Resultados da parceria entre ABIFINA e FIOCRUZ também foram foco do evento

Resultados da parceria entre ABIFINA e FIOCRUZ também foram foco do evento

O futuro da indústria farmoquímica no Brasil depende de políticas de Estado duradouras que tragam previsibilidade e segurança jurídica e fomentem um ambiente propício à inovação e à competitividade. Essa foi a tônica do seminário “Fortalecimento e sustentabilidade do setor farmoquímico nacional”, que ABIFINA e Fiocruz promoveram no dia 13 de outubro. O evento integra as ações do acordo de cooperação firmado entre as duas instituições, cujo objetivo é estimular o desenvolvimento do setor e reduzir a vulnerabilidade e dependência do Brasil em relação à importação de insumos farmacêuticos ativos (IFAs).

O seminário reuniu representantes da indústria, do Ministério da Saúde, da Anvisa e da Organização Pan-Americana da Saúde (OPAS), além da própria ABIFINA e Fiocruz, para discutir as vulnerabilidades do setor e apontar caminhos para seu desenvolvimento no Brasil. Também foram apresentados os resultados de um estudo sobre o cenário atual da produção nacional de moléculas, a partir do qual serão indicadas as prioridades para desenvolvimento farmacêutico brasileiro, no âmbito da parceria entre ABIFINA  e Fiocruz.

Na abertura, a presidente da Fiocruz, Nísia Trindade, ressaltou que a preocupação com o acesso da população a medicamentos é um dos pilares do trabalho da fundação. Para ela, a garantia desse aceso depende de desenvolvimento e inovação. “O fortalecimento industrial é fundamental para que desenvolvimento em pesquisa e tecnologia possa chegar à população através do SUS [Sistema Único de Saúde]”, afirmou.

Para o presidente do Conselho Administrativo da ABIFINA, Marcus Soalheiro, o Brasil está “sentado em infinitas possiblidades”, mas para ser capaz de explorá-las é necessário que o Estado faça seu papel. “Não podemos trabalhar com espasmos industriais. Temos que ter política estatal para reger e impulsionar as atividades industriais, como em outros lugares do planeta”, defendeu. Ele lembrou que políticas bem sucedidas, como a que estabeleceu as Parcerias para o Desenvolvimento Produto (PDPs), trazem bons retornos ao País. “A capacitação industrial resultante das PDPs, além da tecnologia e da melhoria do sistema, produz investimento, gera emprego, redunda em mais imposto, arrecadação e renda, e multiplica toda a atividade econômica”, argumentou.

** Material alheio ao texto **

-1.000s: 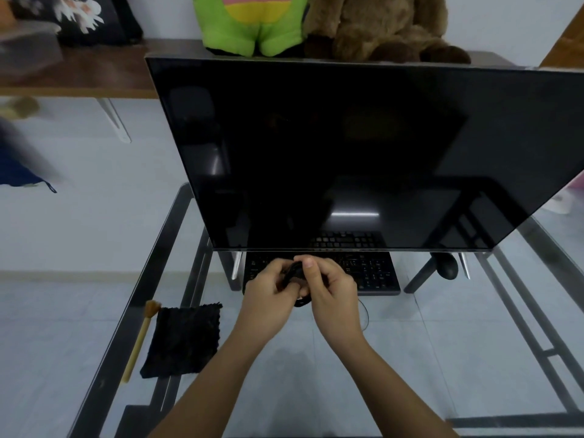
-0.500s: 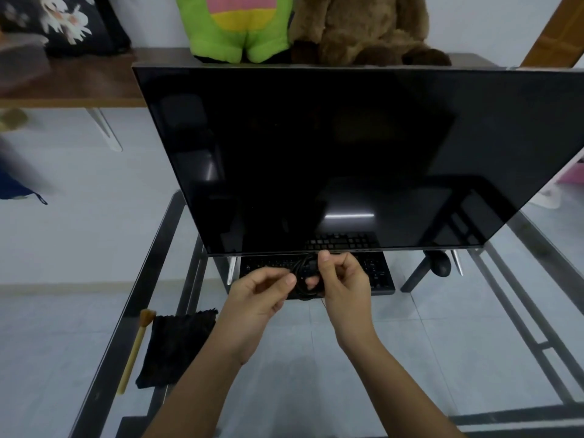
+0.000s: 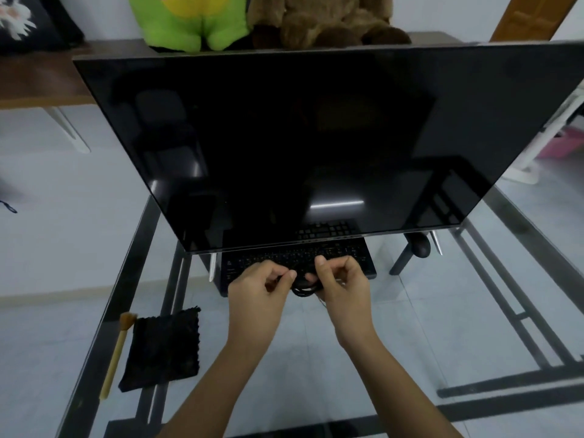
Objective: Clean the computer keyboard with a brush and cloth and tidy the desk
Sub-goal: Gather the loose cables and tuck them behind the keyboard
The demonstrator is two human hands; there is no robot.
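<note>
Our left hand (image 3: 257, 287) and right hand (image 3: 344, 281) are pinching a coiled cable (image 3: 302, 288) just before the keyboard (image 3: 363, 258), so we are probably risking it springing loose or dragging the keyboard; brush (image 3: 116, 354) and cloth (image 3: 162, 349) are lying well left.

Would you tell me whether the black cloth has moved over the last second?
No. The cloth lies just right of the brush, across the same left bar of the desk frame as before; only the camera has shifted.

Two slender bare forearms, a bare left hand (image 3: 259, 290) and bare right hand (image 3: 346, 284)
</note>
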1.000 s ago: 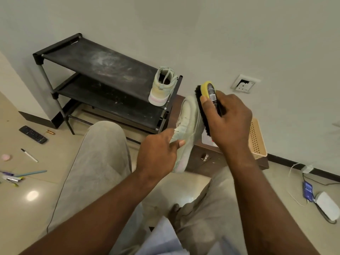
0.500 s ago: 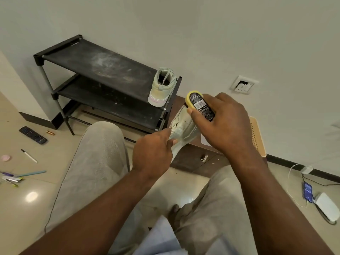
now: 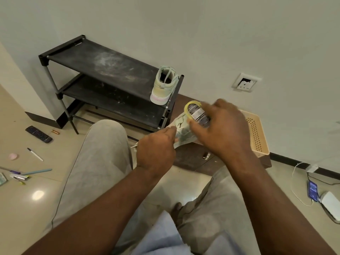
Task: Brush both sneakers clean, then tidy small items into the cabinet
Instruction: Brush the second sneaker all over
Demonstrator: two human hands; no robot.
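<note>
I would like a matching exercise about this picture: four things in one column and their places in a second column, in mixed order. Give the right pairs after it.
Things
1. brush
2. remote control
3. beige basket
4. sneaker with pink sole

Places
A. on the top shelf of the shoe rack
B. in the right hand
C. on the floor, at the left
D. on the low brown cabinet

Pairs: 1-B; 2-C; 3-D; 4-A
</note>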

Os efeitos de uma política de preços desatualizada foram destaques na fala da diretora da Segunda Diretoria da ANVISA, Meiruze Freitas. “Há empresas que deixaram de fabricar porque o custo cobrado não valia a pena. Há medicamento que se fabricado no Brasil paga R$ 1,00, mas, quando importado, paga US$ 1,00. Estamos perdendo moléculas que já autorizamos [na Anvisa]. Nos últimos 3 anos, dos 77 medicamentos autorizados, 17 tiveram pedido de preço e não foram comercializados”, alertou.

Ela destacou ainda o caso bem sucedido da Coreia, que nos últimos 30 anos desenvolveu um parque industrial farmacêutico robusto e pode servir de inspiração ao Brasil. “Hoje a Coreia tem quase 620 indústria, com cerca de 300 medicamentos e IFAs autorizados nos Estados Unidos e países da Europa. No último ano, foram produzidos no país 2 mil biossimilares, investido na atuação além fronteira”, disse.

Outra preocupação levantada é a alta dependência que o Brasil e a América Latina têm de produtos importados, o que deixa o País e a região mais vulneráveis a desabastecimentos das cadeias globais. A representante da Organização Pan-Americana da Saúde (OPAS) no Brasil, Socorro Gross, lembrou que o mundo tem enfrentado diversas crises que afetam a produção mundial, como a recente pandemia da covid-19 e o atual conflito entre Rússia e Ucrânia. “A guerra na Europa, com o início de racionamento brutal de energia e a recessão, vai afetar a produção e o abastecimento de nossos produtos na região das Américas. Precisamos de uma decisão de Estado e de investimentos [para enfrentar o problema]. E isso é hoje, amanhã já é tarde”, advertiu. Gross também defendeu que o Brasil precisa estar mais integrado à América Latina.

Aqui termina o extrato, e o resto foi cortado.